BY any comparison the banks have an unenviable reputation, unloved at best and evoking somewhat stronger emotions from many.
However, I had not realised that their customer relations had reached the levels that they had to employ ‘bouncers’ on their branch office doors as I witnessed last week.
The term ‘bouncer’ may not be a term which the banks would recognise, but the mode of dress and the size and shape of the individuals concerned gave the impression that there was little to choose between them and that body of people who attempt to keep order in the streets of our North East communities at weekends.
Now I appreciate that many have an axe to grind with their friendly bank manager, just as the damage done to the wider economy still resonates in so many parts of the economy. However, it is hardly the local Captain Mainwairings who have created the problems, but those at a much higher level, not only in terms of seniority but also in pay levels. What is evident, however, is that local images need to be repaired and trust regained and even if the banks claim that these employees are there to control the flow of potential new customers, that hardly does much for their profile.

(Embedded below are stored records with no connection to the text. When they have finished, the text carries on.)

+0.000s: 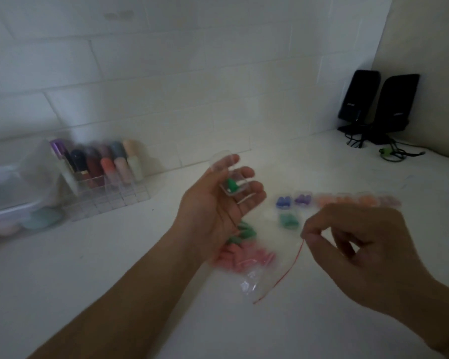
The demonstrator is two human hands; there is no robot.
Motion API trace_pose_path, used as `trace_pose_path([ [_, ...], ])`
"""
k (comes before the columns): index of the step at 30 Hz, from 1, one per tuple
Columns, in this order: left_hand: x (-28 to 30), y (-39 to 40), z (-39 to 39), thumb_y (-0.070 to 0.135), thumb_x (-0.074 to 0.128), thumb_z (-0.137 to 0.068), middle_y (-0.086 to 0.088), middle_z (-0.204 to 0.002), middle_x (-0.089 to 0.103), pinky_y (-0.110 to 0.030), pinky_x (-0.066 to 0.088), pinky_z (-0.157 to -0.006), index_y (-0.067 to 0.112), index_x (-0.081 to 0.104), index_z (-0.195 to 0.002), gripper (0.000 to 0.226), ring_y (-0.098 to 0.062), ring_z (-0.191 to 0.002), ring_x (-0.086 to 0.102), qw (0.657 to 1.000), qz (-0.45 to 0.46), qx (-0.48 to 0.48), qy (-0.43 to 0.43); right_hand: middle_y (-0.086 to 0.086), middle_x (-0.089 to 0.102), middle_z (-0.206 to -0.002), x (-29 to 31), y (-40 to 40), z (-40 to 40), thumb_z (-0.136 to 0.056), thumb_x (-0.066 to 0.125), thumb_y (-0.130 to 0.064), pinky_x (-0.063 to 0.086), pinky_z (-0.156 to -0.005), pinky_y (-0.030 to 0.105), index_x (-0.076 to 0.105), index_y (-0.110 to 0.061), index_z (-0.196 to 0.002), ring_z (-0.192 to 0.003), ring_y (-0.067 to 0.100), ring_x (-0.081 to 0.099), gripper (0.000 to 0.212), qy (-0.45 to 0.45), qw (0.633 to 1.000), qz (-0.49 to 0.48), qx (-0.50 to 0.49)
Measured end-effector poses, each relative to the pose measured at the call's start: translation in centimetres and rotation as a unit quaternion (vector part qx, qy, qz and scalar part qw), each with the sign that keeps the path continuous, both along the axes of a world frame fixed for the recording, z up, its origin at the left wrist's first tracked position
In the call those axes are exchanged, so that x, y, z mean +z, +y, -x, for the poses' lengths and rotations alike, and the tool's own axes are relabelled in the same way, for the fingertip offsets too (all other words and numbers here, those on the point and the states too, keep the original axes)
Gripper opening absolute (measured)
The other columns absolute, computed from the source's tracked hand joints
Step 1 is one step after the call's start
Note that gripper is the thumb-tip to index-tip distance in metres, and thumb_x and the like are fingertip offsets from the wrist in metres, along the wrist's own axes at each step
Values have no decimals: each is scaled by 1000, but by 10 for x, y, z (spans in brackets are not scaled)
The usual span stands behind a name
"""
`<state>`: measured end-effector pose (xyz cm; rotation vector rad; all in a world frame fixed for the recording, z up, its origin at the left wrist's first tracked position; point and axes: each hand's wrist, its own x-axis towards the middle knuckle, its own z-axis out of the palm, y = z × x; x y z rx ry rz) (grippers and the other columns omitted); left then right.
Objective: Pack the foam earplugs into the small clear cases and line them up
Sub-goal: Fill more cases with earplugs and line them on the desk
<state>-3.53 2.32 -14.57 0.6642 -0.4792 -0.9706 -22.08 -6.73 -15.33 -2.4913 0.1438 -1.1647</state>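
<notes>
A row of filled cases [347,200] sits at two o'clock. The left hand [218,206] cradles an open case [233,186] holding one green earplug [230,184]; the right hand [358,244] pinches the bag's [254,265] red-lined edge, loose earplugs [241,252] still inside.

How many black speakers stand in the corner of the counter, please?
2. One black speaker stands near the wall corner on the left; the second speaker stands right beside it on the right. None seems hidden.

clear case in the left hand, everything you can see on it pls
The small clear case looks like transparent hard plastic, with its lid flipped open and standing up behind the fingertips. It lies tilted on the fingers of the upturned left hand, above the table. Inside it is green foam, apparently one earplug; blur hides finer detail.
</notes>
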Motion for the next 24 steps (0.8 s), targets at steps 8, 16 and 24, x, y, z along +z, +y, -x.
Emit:
trace_pose_path([
  [8, -13, -9, -20, -2, 38, -97, -18, -83, 64, -36, 58, -62, 5, 53, -115, 25, -29, -64, 66, 988, -63, 126, 63, -28, 65, -113, -22, 0, -3, -87, 47, -56, 59, -61, 28, 64, -42, -109, -85, 0, 69, 32, 238, 964, 114, 19],
  [16, -22, -17, -14, 3, 40, -97, -17, -88, 62, -38, 60, -68, 6, 55, -110, 20, -29, -65, 63, 982, -128, 135, 40, -19, 66, -116, -40, 11, -20, -98, 11, -60, 41, -45, 22, 61, -42, -117, -53, 12, 62, 56, 238, 958, 158, -40],
  [24, -22, -17, -8, 4, 38, -98, -18, -90, 62, -39, 59, -72, 4, 54, -115, 23, -29, -68, 63, 983, -133, 126, 9, -17, 64, -123, -38, 15, -24, -98, 16, -59, 39, -41, 20, 59, -41, -122, -45, 12, 59, 53, 203, 965, 158, -43],
])
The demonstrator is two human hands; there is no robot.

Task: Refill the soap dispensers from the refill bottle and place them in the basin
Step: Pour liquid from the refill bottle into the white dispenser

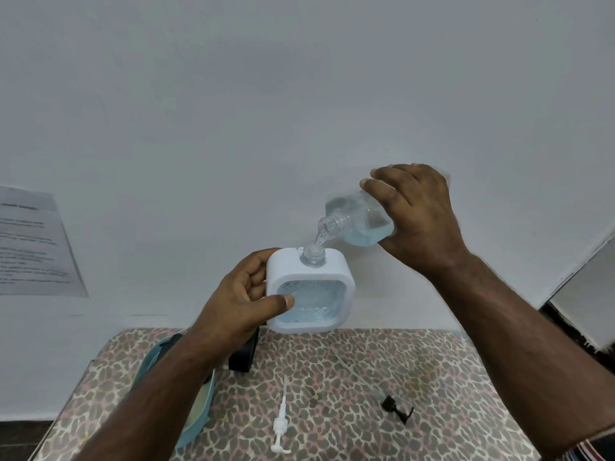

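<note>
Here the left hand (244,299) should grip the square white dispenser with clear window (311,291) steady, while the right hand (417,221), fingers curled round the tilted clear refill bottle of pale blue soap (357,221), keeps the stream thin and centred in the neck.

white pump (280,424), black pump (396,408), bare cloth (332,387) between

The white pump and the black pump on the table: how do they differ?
The white pump lies near the table's middle; the black pump lies further right. The white pump's tube looks short, straight and white; the black pump's tube is long, clear and slightly curved. Both lie flat on the leopard-print cloth, out of any dispenser, and no hand touches them.
</note>
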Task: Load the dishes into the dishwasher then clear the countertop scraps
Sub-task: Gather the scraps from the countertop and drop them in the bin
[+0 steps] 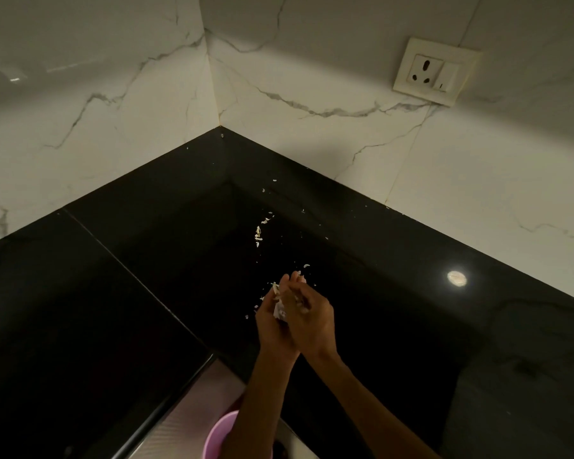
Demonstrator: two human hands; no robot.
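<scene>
Pale vegetable scraps lie scattered on the black countertop in the corner of the kitchen. My left hand and my right hand are pressed together above the counter, cupping a clump of scraps between them. Small bits lie on the counter around my fingertips. A thin trail of scraps runs from my hands toward the back corner.
White marble-look walls meet behind the counter, with a socket and switch plate on the right wall. A pink plastic bucket stands on the floor below the counter's front edge, under my arms. A ceiling light reflects off the counter.
</scene>
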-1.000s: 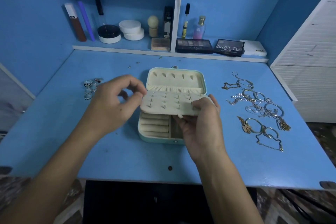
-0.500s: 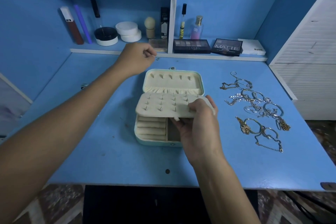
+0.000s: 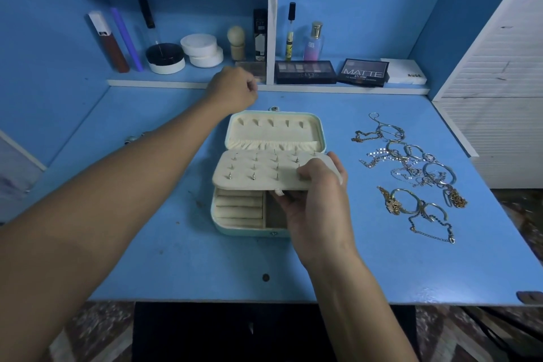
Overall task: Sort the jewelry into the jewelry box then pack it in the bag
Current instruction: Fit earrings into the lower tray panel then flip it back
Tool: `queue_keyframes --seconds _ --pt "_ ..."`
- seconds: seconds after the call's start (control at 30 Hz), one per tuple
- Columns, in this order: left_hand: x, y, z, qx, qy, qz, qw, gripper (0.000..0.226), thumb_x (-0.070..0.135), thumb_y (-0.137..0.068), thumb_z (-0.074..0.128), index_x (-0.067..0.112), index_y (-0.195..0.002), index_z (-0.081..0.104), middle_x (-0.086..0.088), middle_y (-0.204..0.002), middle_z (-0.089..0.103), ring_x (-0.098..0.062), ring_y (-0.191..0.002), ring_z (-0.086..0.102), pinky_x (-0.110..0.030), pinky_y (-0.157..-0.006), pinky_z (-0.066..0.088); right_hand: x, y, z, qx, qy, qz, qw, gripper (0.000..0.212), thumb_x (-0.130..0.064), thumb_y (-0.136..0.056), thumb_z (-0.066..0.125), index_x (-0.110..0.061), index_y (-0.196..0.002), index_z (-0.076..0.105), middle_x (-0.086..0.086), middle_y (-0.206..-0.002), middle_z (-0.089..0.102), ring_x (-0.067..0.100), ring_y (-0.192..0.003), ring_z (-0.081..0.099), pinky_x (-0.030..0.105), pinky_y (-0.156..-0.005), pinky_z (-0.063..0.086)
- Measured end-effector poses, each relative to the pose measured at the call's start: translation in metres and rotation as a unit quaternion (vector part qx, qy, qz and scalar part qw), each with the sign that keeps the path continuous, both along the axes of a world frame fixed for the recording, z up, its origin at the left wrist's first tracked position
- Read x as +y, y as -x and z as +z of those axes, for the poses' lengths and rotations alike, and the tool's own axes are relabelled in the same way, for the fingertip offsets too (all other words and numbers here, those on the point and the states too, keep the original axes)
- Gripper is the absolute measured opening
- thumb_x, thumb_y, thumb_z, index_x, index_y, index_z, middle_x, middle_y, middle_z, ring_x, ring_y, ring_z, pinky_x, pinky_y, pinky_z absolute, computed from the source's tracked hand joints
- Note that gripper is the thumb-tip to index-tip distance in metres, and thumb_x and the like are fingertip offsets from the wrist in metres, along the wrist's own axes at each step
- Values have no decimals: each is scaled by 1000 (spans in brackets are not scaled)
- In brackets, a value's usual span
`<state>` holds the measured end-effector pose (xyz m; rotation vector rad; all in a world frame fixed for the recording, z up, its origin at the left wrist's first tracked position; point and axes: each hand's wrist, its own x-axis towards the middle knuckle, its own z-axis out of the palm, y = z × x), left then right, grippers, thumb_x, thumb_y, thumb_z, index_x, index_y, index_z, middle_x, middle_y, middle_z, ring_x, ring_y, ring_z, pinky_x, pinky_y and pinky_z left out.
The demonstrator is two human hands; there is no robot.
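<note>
A mint jewelry box [image 3: 235, 230] lies open mid-table, its cream lid [image 3: 273, 129] tipped back. My right hand [image 3: 318, 206] grips the right edge of the box's cream earring panel [image 3: 255, 170], which is raised above the ring rolls and carries several studs. My left hand [image 3: 235, 88] reaches past the box to the table's back edge. Its fingers are curled and pinch at a tiny piece that I can barely make out. A heap of gold and silver chains, bangles and earrings [image 3: 411, 173] lies to the right of the box.
A few rings [image 3: 132, 138] peek out behind my left forearm at the table's left. The low shelf [image 3: 188, 82] behind holds makeup tubes, jars, a perfume bottle [image 3: 313, 41] and palettes [image 3: 305, 72]. A white louvred door [image 3: 505, 97] stands at the right.
My left hand left the earring panel and stretched to the table's back edge by the shelf. My right hand kept hold of the panel.
</note>
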<state>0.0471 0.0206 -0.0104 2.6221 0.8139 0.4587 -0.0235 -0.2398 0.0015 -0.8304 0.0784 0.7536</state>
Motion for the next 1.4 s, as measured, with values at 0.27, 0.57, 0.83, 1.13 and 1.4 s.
queue_keyframes --seconds 0.27,0.57,0.83,1.13,1.4 --pt "-5 -9 2 24 -19 69 997 17 16 -83 56 19 -85 73 -7 -107 68 -30 -99 63 -32 -72 49 0 0 1 -3 7 4 1000 55 -2 -89 42 -17 -142 40 8 -105 57 28 -91 57 31 -66 57" --pt "-9 -20 4 62 -46 149 986 27 19 -88 64 12 -114 68 -11 -123 60 -31 -108 62 -35 -76 47 0 -1 0 4 4 1 1000 56 -2 -89 43 -20 -142 40 9 -106 59 27 -91 60 37 -74 59" --pt "-10 -14 9 43 -15 135 990 21 26 -83 63 17 -99 72 -5 -109 67 -28 -99 63 -31 -70 46 1 0 0 4 5 -1 1000 56 -3 -89 43 -23 -142 40 8 -109 60 27 -92 60 36 -74 58" --pt "-7 -5 18 -80 79 93 989 13 18 -78 68 11 -85 76 -5 -95 73 -18 -87 65 -27 -74 52 0 0 -1 -11 1 0 1000 55 -1 -88 41 -15 -141 40 7 -99 56 27 -85 56 31 -62 54" --pt "-25 23 35 -118 102 -2 988 10 15 -80 66 18 -85 74 11 -72 66 4 -60 56 -7 -58 43 0 0 0 -9 0 1 1000 54 -1 -88 41 -16 -140 42 7 -99 56 27 -85 56 31 -60 53"
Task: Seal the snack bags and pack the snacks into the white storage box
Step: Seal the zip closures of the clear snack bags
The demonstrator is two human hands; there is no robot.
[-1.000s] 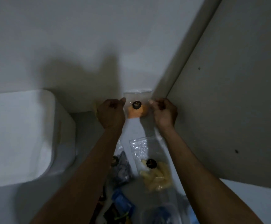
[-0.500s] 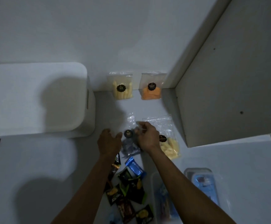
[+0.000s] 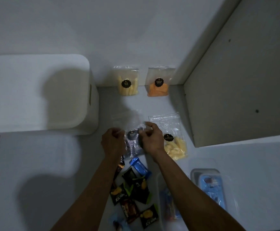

A start might be in taking a greater interest in local communities by way of support and sponsorship to local organisations and events. The banks are major sponsors, particularly in the world of sport, with multi-million pound hand-outs to individuals and particular supports to boost their image, but that is not felt at community level.
Somewhat depressingly, a recent survey of support for charities shows that the South of England, again, receives a much larger share of what are charitable hand-outs than our own region, so there is an opportunity to redress the balance. Relatively small sponsorships to community-based charities and organisations can do much to develop good will and such a policy may also save on those payments beng made to the minders. And these are often bodies which in many ways support the families of staff and retirees. But involvement such as this does not have to be just about cash. Work experience, mentoring, help in kind, can all improve the local image. It is a small price to pay for better public relations.
But this is also a good policy for any business. So in these days of ‘feel good’, after so many public holidays and the Royal wedding, most businesses can spread a little happiness and improve their own image. The price does not have to be high, but the rewards can be huge.